Conventional methods for analyzing cells from brain tissue rely on preparing homogenates, which involves grinding tissue composed of many cell types into a creamy consistency before evaluating gene expression. Despite the usefulness of the method in many studies, it can obscure the subtleties of gene expression seen in individual cell types and microglia-specific information is often lost, as these cells are outnumbered in homogenates by other cell types.

Indeed, laser capture enabled the researchers to pick out the range of subtle alterations in microglia, noting important expression changes in genes associated with neuronal repair as well as the unexpected finding that pathways of viral processing were activated in AD. Further, reactivity to the hepatitis B virus was shown to be proportional to the degree of Alzheimer’s severity.
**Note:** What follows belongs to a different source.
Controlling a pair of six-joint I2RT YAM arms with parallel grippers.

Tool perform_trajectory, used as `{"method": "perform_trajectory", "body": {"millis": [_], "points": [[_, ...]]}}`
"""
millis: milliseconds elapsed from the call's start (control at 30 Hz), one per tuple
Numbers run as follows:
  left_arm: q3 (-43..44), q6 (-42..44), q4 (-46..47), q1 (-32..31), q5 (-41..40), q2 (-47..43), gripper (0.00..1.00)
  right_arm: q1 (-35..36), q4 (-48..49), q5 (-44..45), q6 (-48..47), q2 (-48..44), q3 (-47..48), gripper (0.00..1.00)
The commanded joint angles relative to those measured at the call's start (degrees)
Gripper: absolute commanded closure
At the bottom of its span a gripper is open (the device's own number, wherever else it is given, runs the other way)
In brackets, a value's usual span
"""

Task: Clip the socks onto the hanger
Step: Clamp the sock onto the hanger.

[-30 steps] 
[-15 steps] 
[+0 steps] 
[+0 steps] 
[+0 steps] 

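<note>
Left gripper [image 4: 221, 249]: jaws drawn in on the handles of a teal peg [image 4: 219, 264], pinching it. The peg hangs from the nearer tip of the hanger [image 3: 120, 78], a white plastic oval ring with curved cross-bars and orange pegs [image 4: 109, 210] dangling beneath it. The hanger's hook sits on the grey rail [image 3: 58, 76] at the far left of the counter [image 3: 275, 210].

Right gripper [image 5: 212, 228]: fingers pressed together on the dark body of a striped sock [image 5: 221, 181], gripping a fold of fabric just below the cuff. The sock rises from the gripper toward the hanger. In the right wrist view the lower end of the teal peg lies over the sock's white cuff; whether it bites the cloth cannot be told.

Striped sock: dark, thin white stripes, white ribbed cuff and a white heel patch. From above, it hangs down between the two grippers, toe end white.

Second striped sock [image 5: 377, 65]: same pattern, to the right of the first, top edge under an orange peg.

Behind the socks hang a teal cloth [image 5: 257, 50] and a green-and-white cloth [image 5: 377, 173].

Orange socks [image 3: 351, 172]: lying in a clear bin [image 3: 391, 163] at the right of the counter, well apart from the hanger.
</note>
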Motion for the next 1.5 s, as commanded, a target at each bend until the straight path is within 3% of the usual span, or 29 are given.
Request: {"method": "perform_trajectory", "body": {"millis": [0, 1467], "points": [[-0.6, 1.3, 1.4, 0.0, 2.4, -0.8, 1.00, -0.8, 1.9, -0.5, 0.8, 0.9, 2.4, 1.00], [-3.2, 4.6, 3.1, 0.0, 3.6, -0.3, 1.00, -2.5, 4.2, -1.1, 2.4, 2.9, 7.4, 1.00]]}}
The findings significantly deepen the understanding of microglia, as previous research based on homogenates focused almost exclusively on inflammation-related transcripts. The authors note that despite the importance of inflammation triggered by microglial activity, inflammation-related gene transcripts represent a small fraction of the roughly 20,000 protein coding transcripts attributed to microglial cells.

“Descriptive studies like these, using optimal postmortem human brain material, coupled with imaginative analyses of the data resulting from these ‘experiments of nature’ can lead to major understanding of how glial cells respond in disease and, consequently, the creation of vastly improved model systems,” Mastroeni said.